Unfortunately, meso-zeaxanthin is not present in the food we commonly eat. It has been identified in fish skin, shrimp shells, turtle fat, and marigold petals. If our bodies do not produce MZ and we do not usually consume it in our diet, how does it end up in our macula? As it turns out, a chemical called RPE65 can convert L to MZ.
That is the good news, but the bad news is that the typical North American diet does not provide enough L, Z and MZ to produce an adequate macular pigment layer. This lack of macular carotenoids in our diet has prompted researchers to conduct many studies to determine if supplementation with various vitamins and carotenoids can increase MP, prevent or slow the progression of AMD, and improve visual function.
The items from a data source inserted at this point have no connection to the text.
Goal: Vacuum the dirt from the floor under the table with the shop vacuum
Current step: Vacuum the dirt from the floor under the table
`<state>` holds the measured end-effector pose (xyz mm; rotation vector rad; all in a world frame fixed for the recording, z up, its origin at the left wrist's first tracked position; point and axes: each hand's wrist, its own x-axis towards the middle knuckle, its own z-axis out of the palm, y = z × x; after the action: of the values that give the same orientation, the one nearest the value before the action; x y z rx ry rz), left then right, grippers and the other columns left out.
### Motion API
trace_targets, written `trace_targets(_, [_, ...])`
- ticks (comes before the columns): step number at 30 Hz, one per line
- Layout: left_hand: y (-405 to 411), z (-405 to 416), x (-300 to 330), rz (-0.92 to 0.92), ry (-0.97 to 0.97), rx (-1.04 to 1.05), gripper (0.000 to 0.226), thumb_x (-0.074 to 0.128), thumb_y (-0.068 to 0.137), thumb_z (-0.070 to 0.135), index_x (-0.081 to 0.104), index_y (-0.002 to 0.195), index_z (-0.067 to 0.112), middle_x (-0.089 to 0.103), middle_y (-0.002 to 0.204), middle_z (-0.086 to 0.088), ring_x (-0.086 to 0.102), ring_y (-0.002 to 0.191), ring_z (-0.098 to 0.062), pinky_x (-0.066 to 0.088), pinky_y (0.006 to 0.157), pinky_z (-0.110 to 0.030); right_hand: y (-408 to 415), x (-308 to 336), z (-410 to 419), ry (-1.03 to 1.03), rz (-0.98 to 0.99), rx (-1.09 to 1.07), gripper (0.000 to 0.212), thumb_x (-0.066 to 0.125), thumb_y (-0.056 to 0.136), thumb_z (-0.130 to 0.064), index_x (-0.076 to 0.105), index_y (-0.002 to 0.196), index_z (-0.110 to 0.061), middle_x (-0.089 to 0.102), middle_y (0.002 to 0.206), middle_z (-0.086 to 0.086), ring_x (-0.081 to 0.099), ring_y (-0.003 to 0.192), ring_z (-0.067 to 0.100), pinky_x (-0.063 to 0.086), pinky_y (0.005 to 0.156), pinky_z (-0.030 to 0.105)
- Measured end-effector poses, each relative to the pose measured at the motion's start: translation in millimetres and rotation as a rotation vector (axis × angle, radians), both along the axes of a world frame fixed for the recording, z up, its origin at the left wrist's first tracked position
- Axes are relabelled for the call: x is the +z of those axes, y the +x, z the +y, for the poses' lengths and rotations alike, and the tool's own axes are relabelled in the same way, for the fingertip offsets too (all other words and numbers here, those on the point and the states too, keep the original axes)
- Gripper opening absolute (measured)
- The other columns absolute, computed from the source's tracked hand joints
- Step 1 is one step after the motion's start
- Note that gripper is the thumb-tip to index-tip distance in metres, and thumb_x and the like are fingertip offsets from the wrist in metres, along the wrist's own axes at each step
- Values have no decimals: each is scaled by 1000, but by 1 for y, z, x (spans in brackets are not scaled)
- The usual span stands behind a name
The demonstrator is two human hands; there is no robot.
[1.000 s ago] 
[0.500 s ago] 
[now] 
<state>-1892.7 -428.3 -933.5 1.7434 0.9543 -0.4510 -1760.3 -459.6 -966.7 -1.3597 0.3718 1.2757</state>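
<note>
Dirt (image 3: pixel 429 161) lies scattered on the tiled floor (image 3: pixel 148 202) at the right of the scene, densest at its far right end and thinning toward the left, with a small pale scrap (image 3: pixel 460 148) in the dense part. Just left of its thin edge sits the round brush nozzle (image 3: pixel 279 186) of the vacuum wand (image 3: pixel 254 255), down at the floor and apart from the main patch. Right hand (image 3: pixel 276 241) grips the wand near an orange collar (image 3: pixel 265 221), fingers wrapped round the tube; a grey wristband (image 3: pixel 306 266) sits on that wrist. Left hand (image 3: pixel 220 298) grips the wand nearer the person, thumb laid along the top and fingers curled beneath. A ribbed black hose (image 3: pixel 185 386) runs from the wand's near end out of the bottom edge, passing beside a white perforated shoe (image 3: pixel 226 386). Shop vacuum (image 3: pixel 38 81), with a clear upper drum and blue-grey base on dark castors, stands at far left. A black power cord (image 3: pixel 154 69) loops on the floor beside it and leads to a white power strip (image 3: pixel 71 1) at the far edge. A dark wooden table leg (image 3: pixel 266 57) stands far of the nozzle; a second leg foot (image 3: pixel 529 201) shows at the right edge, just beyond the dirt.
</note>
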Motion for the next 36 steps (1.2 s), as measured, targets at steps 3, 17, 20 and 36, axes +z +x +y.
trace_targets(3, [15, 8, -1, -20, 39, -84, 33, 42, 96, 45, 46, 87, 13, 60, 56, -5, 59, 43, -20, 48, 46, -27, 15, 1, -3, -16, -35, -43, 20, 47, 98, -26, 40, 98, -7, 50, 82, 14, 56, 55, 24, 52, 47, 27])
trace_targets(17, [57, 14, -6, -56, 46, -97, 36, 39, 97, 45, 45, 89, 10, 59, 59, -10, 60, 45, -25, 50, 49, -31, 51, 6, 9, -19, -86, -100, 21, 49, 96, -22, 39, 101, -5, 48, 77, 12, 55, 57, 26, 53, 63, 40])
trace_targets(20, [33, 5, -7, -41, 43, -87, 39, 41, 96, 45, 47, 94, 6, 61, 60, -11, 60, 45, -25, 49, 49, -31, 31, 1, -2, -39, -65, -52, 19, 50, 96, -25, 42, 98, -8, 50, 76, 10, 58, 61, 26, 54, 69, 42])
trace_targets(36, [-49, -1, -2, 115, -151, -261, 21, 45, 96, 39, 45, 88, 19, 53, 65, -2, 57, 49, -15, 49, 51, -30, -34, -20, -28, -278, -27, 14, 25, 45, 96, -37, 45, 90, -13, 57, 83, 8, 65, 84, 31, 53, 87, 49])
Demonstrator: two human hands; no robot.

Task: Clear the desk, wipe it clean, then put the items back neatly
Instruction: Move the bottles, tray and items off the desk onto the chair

The most well-known of these studies are the AREDS and AREDS2 studies:
- The AREDS study demonstrated that supplementation with zinc, copper, vitamin C, vitamin E, and beta-carotene resulted in a 25% reduction in progression from non-advanced to advanced AMD.
- The AREDS2 study demonstrated a further 9% reduction in progression when lutein and zeaxanthin were added to the supplementation.
Further studies have demonstrated that supplementation with L, Z and MZ increases the concentration of these carotenoids in our blood, increases the amount of macular pigment, and can improve visual function in areas such as contrast sensitivity, glare disability, and bright light recovery. Studies have also determined that supplementation of MZ, L and Z in a ratio of 10:10:2 mg is ideal.
Promoting Macuhealth at Doig Optometry
After reviewing many of these studies, Dr. Doig and Dr. Chorel feel confident in recommending that most patients with non-advanced AMD and patients with a low dietary intake of carotenoids would benefit from taking a quality supplement designed to enhance MP.
Dr. Doig and Dr. Chorel feel that Macuhealth is one of the best of these supplements. This product contains the antioxidant vitamins recommended by the AREDS 2 study with the addition of MZ in the recommended ratio of MZ: 10 mg, L: 10 mg and Z: 2 mg. It also has a safer level of zinc (25 mg compared to 80 mg.)
Finally, it has also been tested to demonstrate that the contents of the capsules meet the claims on the package. Macular carotenoids can degrade over time when in a supplement form. Studies have shown that the type of capsule and how the carotenoids are packaged will significantly affect the rate at which these molecules degrade because antioxidant vitamins are degraded by oxygen.
Specifically, macular carotenoids in an oil-filled soft gel capsule are relatively stable over time, while carotenoids in a powder form will degrade over time. In fact, the carotenoid content in some powder-filled capsules has been shown to degrade to 0% before the expiry date on the package is reached.
Macuhealth is an oil-filled soft gel capsule produced in an environment designed to reduce the degradation of the carotenoids within the capsule so the consumer can feel confident that the carotenoid content of the capsule is at the level claimed on the package.